Thomas Kirste, kulturpolitischer Sprecher der AfD-Fraktion in Sachsen, erklärt dazu:

„Erneut fördert die CDU-geführte Staatsregierung Propaganda-Veranstaltungen gegen ihren stärksten politischen Konkurrenten. Ich finde besonders infam, dass alle sächsischen Steuerzahler diese Diffamierung der zweitstärksten Partei in Sachsen mitbezahlen. Auch die 27 Prozent AfD-Wähler werden dafür zur Kasse gebeten, dass man sich wahlweise über sie lustig macht oder als gefährliche Extremisten abstempelt. CDU-Kulturministerin Barbara Klepsch muss die Förderung sofort beenden.

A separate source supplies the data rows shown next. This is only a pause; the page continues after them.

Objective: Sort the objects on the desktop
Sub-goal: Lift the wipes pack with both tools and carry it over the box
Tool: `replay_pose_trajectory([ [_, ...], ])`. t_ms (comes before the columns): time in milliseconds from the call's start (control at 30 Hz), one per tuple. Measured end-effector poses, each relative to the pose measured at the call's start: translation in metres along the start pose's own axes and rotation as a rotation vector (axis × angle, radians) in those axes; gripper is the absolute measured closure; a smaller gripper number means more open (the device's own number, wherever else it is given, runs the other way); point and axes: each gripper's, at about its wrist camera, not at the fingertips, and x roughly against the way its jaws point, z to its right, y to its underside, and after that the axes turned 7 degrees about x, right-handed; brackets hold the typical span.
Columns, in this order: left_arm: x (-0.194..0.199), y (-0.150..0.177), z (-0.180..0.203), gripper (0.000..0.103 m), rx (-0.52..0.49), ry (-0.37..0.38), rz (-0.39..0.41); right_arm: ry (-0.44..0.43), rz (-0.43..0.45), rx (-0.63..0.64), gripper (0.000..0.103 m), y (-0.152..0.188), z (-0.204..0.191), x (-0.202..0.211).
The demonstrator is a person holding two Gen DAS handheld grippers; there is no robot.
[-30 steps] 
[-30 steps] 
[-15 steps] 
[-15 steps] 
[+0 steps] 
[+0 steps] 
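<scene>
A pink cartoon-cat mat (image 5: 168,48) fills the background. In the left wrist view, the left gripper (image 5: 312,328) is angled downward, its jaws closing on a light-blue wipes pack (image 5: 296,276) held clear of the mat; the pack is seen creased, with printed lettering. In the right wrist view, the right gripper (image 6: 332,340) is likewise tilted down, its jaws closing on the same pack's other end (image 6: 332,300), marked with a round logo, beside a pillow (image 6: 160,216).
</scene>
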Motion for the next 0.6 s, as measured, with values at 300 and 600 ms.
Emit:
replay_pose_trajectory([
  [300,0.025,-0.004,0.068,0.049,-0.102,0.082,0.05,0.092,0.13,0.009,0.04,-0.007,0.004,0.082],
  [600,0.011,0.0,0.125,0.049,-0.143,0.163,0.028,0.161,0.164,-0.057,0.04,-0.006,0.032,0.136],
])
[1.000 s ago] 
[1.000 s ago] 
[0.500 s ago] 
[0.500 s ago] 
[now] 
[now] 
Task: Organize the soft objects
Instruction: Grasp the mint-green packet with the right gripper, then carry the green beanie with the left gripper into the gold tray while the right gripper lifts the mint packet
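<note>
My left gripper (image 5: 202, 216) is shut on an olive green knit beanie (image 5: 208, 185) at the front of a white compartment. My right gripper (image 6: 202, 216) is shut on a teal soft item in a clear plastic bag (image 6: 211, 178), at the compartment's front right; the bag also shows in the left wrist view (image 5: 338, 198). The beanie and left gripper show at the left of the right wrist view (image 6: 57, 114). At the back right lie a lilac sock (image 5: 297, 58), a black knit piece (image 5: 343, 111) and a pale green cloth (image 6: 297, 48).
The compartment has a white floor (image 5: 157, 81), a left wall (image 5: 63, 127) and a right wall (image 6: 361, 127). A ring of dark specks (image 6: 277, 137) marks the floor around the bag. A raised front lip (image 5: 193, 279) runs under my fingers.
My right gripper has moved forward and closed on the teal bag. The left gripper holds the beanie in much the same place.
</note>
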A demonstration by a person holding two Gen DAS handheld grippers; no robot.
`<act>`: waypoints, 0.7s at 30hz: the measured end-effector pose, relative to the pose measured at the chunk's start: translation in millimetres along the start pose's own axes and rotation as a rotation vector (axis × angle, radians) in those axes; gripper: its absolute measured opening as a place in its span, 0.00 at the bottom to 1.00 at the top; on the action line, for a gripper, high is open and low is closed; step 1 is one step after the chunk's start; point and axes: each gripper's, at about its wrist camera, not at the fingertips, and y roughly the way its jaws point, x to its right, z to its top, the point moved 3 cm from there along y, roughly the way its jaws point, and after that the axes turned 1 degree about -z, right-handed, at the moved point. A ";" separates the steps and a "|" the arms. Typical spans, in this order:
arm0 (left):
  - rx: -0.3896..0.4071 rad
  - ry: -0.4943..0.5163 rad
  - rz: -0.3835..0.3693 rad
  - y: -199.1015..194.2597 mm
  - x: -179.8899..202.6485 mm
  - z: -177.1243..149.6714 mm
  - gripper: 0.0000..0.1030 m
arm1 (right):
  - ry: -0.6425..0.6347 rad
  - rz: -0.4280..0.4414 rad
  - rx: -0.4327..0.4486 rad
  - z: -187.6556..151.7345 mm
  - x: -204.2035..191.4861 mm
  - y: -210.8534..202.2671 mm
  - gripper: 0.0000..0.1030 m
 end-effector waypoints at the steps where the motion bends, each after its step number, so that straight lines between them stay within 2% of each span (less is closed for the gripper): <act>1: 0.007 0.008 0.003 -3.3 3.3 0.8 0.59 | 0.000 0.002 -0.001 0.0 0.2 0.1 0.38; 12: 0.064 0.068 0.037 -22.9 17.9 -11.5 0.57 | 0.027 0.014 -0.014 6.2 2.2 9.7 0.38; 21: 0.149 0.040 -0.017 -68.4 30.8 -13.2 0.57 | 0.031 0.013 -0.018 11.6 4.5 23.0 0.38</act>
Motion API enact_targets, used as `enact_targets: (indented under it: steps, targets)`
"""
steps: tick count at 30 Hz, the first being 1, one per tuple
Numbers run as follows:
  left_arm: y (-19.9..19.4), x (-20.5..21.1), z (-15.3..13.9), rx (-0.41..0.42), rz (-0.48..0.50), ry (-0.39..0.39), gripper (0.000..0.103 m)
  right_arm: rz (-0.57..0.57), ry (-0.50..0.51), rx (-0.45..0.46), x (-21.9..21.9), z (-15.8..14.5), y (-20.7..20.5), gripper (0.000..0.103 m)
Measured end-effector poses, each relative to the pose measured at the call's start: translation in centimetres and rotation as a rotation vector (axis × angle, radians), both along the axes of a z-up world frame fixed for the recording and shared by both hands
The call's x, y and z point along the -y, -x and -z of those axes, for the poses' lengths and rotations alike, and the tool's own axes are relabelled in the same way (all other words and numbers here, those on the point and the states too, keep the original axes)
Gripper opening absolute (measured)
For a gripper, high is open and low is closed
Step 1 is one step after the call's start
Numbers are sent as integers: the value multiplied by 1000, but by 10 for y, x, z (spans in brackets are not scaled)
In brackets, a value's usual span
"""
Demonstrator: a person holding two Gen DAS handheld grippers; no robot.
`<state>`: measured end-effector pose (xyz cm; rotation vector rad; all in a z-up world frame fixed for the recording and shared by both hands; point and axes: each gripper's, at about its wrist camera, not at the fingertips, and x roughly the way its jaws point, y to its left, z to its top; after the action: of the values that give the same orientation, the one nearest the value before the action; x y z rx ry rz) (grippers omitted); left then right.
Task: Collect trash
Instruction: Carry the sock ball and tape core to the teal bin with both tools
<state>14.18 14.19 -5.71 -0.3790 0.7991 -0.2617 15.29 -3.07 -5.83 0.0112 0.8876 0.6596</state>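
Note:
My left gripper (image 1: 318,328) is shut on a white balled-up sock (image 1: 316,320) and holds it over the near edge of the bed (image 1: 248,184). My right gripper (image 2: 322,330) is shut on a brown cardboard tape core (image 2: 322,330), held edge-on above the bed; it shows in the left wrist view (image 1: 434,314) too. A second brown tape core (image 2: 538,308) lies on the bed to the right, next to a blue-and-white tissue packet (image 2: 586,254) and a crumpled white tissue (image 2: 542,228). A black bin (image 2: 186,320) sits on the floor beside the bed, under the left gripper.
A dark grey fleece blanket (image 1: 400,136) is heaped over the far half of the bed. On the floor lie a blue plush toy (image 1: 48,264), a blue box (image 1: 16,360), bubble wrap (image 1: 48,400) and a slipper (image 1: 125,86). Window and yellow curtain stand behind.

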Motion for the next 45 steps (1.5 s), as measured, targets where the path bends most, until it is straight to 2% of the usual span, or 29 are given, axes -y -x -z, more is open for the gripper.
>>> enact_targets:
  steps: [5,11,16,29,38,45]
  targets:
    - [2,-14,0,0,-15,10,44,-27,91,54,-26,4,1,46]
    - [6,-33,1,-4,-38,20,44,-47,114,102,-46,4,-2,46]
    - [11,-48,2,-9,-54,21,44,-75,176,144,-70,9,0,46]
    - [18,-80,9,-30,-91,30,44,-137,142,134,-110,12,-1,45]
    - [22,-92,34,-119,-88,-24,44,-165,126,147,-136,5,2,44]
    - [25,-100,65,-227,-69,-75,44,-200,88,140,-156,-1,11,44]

Zudem ist es unerhört, dass sächsische Lehrer ihre Schüler verpflichten können, dieses einseitig verzerrte AfD-Bashing anzuschauen. Dies widerspricht eindeutig dem Neutralitätsgebot für politische Bildung an Schulen laut dem Beutelsbacher Konsens. Ich fordere CDU-Kultusminister Christian Piwarz auf, diese Propaganda für verpflichtende Schulbesuche zu verbieten.“

Das wird der natürlich nicht machen. Für die CDU ist es wichtig, dass man mit allen Mitteln die zur Verfügung stehen, also auch im kulturellen Bereich, die Konkurrenz so klein wie möglich hält. Und dazu eignen sich die Steuergelder – auch die der AfD-Wähler – natürlich hervorragend.